25 de novembro é o Dia Internacional pela Eliminação da Violência Contra a Mulher.
A data, que é reconhecida pela ONU, serve para denunciar a violência contra as mulheres no e exigir sua erradicação.
A violência doméstica afeta significativamente a vida das mulheres em todo o mundo em infelizmente, não é diferente aqui no Brasil.
Apesar da Lei Maria da Penha, considerada uma das legislações mais avançadas, e de outros mecanismos jurídicos que existem para prevenir e combater a violência contra a mulher, no nosso país, os índices ainda são alarmantes.
De acordo com estatísticas do Relógios da Violência, do Instituto Maria da Penha, a cada 7 segundos uma mulher é vítima de violência física no Brasil.
Mas a mulher não é a única vítima desses atos de violência, como afirma a presidente da Comissão das Mulheres Advogadas da OAB SP, Isabela Castro de Castro.
Além da conscientização, Isabela Castro de Castro diz que também são necessárias políticas públicas mais efetivas para ajudar a mulher a superar os obstáculos que ainda encontra para denunciar e levar adiante as situações relacionadas a ameaças, agressões e outros crimes praticados contra ela.
A presidente da Comissão das Mulheres Advogadas da OAB SP defende o fortalecimento de políticas públicas que considera essenciais para o enfrentamento da violência contra a mulher:
A gente ter mais centros de acolhimento, delegacias especializadas, varas especializadas em violência doméstica, tudo isso para que a gente possa agilizar aqui o sistema jurídico, né?

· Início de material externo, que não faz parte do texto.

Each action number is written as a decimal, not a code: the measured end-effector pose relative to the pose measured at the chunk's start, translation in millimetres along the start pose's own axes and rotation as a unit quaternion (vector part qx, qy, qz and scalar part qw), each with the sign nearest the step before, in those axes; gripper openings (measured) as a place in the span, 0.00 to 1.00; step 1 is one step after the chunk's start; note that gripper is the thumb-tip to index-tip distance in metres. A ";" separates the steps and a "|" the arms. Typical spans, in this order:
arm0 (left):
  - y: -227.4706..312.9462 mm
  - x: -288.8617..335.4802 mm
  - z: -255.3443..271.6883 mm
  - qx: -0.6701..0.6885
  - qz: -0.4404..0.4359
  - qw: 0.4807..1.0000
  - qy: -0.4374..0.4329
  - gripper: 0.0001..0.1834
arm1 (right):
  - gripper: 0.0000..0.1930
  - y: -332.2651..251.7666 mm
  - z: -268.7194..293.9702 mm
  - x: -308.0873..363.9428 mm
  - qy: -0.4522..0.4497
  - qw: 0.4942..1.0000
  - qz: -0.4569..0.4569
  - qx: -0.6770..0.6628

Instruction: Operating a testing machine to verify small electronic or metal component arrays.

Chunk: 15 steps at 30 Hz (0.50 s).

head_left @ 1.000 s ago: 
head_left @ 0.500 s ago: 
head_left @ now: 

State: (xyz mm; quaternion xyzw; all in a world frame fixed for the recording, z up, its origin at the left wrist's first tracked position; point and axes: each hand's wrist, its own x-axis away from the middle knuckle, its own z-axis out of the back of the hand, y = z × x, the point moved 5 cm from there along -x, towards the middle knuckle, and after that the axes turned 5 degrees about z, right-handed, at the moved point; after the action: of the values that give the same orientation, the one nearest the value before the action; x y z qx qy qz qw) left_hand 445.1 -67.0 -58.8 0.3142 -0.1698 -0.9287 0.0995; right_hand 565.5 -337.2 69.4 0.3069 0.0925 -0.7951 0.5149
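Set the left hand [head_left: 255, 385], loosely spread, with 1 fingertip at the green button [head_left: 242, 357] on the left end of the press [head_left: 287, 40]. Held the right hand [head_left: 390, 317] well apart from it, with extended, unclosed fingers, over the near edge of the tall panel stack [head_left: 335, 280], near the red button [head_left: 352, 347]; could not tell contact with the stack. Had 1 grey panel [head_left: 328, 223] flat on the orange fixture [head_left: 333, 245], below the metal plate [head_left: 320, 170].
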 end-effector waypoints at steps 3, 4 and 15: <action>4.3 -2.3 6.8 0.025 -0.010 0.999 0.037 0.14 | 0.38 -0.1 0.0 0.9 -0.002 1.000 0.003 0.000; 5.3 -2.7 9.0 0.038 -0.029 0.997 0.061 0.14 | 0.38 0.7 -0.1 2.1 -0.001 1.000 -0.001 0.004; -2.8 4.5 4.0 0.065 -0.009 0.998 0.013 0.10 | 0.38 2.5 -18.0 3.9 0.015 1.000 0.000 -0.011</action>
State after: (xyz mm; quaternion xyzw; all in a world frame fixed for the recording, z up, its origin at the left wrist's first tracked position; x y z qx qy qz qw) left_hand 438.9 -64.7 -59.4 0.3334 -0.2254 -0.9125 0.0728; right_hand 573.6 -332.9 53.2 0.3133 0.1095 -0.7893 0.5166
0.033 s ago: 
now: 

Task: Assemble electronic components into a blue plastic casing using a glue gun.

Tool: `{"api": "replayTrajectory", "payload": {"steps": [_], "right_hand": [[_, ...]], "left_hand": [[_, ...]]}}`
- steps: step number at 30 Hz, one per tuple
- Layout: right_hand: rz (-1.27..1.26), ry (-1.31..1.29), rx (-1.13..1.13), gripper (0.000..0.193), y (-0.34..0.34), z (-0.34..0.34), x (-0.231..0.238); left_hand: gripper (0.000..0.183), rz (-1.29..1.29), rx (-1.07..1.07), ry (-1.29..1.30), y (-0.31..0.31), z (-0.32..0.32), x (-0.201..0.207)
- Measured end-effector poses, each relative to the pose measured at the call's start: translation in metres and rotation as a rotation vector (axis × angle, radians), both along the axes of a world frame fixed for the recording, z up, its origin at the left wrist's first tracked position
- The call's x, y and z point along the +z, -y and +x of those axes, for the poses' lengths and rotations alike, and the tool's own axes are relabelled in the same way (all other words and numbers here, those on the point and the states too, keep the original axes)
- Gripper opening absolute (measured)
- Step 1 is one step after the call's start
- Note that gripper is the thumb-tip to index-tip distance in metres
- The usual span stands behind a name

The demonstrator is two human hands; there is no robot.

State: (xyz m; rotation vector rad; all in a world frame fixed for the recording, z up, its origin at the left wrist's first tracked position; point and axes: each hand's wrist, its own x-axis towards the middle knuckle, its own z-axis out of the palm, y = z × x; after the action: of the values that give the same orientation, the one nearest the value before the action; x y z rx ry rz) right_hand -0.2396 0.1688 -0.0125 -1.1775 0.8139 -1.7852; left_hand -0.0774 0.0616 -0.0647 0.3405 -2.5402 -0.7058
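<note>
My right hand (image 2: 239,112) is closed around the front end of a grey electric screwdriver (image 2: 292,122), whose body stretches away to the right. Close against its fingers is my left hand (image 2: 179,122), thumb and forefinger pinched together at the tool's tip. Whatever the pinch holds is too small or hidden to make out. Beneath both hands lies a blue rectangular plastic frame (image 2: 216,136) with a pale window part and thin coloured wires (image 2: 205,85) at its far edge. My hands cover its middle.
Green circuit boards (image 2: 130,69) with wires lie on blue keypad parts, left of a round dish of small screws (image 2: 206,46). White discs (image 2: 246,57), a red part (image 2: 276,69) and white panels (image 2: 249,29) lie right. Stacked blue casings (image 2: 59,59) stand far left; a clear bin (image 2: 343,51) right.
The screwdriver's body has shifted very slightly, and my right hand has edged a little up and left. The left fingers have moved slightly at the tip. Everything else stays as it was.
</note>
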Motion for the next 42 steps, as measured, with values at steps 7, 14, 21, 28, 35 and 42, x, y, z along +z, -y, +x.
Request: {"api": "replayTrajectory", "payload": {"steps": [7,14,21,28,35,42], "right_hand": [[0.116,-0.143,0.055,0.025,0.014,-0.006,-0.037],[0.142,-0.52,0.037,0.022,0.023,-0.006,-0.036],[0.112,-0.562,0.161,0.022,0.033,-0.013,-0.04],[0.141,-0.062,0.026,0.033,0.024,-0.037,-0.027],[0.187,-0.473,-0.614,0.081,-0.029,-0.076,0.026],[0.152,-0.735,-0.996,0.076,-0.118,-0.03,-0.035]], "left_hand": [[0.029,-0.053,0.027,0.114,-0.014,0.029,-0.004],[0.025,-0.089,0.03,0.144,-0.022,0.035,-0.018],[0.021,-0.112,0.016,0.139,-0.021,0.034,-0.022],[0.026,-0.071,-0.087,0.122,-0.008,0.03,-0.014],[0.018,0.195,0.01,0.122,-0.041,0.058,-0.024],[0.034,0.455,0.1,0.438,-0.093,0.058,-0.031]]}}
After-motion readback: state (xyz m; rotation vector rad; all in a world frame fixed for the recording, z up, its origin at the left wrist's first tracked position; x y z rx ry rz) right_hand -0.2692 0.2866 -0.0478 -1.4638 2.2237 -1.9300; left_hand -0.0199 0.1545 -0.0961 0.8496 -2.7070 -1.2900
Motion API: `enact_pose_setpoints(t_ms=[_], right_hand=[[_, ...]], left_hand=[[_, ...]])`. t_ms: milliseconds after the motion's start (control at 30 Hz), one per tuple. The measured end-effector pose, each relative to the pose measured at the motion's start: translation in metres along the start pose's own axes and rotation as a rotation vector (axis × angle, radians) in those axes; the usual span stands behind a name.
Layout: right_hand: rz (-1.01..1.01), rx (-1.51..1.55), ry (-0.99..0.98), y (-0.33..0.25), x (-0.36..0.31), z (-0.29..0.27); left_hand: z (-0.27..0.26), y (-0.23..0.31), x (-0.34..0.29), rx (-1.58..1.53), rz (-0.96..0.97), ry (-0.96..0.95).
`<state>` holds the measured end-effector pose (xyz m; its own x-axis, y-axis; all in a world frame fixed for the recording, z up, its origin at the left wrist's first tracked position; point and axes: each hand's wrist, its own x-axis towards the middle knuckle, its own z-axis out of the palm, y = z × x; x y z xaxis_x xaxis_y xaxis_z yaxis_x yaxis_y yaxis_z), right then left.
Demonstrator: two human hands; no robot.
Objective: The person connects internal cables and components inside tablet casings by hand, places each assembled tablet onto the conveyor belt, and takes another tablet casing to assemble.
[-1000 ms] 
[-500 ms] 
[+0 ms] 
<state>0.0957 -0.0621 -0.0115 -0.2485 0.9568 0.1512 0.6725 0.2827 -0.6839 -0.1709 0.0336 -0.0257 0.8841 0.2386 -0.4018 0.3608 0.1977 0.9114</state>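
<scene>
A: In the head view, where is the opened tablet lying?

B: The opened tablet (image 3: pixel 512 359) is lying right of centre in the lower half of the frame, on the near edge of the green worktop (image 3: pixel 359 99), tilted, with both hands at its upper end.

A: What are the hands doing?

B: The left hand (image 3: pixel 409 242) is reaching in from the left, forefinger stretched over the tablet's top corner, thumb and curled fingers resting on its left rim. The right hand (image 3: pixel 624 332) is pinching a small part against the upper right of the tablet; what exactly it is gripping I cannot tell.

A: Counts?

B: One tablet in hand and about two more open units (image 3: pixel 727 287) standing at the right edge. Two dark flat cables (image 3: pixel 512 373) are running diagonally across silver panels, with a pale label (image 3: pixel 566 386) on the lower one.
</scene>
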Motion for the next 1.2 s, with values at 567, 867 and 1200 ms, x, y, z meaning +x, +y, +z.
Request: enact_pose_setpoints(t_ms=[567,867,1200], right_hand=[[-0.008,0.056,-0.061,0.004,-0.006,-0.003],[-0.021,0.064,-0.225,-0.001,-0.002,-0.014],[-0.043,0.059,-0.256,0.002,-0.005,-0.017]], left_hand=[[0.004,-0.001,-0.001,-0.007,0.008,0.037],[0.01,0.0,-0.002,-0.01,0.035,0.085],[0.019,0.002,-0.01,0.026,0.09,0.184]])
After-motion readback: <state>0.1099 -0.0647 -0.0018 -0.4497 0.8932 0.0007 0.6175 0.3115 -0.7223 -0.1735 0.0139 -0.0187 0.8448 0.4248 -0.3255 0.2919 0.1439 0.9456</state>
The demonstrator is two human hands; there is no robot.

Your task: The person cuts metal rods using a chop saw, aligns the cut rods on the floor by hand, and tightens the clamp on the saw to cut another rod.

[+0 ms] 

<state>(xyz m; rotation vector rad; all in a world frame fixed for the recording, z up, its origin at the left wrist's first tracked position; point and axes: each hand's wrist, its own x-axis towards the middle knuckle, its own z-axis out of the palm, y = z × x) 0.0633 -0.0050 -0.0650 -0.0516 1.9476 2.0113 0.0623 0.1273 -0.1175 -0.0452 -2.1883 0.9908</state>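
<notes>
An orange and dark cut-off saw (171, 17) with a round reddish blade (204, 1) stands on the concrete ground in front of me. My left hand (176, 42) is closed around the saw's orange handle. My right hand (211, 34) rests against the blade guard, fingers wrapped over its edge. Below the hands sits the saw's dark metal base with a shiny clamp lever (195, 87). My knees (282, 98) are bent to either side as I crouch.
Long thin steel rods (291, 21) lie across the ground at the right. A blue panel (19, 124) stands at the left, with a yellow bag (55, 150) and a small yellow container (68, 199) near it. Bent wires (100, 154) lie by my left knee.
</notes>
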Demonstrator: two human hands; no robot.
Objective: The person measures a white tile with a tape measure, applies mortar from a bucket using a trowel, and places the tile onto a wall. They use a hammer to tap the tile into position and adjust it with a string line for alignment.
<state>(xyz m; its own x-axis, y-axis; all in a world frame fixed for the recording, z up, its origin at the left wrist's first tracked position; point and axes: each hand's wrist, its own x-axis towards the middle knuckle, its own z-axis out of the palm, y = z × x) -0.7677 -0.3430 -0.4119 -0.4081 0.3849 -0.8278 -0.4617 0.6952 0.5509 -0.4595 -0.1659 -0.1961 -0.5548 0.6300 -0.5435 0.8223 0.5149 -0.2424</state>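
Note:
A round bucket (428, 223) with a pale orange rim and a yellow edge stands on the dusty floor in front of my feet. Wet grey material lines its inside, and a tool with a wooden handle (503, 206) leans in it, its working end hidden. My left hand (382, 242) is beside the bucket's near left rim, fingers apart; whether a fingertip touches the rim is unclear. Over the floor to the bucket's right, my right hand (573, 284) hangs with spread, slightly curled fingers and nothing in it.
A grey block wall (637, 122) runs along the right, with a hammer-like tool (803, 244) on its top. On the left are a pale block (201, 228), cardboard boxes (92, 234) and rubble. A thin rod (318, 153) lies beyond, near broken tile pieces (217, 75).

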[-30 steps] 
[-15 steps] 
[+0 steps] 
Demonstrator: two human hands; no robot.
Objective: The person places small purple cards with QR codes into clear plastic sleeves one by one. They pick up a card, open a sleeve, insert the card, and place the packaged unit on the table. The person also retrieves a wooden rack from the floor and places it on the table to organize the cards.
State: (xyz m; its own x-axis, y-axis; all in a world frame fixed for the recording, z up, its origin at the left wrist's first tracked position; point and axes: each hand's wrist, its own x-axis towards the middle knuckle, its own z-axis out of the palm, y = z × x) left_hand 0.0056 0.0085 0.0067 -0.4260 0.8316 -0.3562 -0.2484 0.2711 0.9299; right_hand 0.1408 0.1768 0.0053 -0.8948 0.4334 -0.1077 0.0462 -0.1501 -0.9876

E para que a gente possa fazer um acolhimento qualidade. É preciso também que a gente invista na capacitação dos agentes públicos para que eles possam receber e lidar com esses casos de violência com empatia, com eficiência, para que eles estejam realmente preparados para ter uma escuta especializada e para que eles não minimizem as agressões que essa mulher sofreu, né? Para que eles possam não relativizar a gravidade desses fatos e dar um encaminhamento humanizado.
Isabela Castro de Castro ressalta que, além dos governos, é importante que as entidades da sociedade civil também se envolvam nessa luta.
Em São Paulo, por exemplo, mulheres que são vítimas de violência contam com suporte da Ordem paulista.
Além de eventos e campanhas de conscientização promovidos pela Comissão das Mulheres Advogadas, com foco em questões de violência de gênero, uma das frentes de atendimento é Casa da Mulher Paulista, com unidades em diferente pontos do estado.
Advogadas ficam de plantão para atendimento gratuito a mulheres vítimas de violência.
A entidade mantém também a Ouvidoria da Mulher, um canal exclusivo para atendimento às advogadas onde é possível obter informações e orientações para solucionar problemas relacionados ao exercício profissional. E há também um canal específico para denúncias de assédio sexual e moral.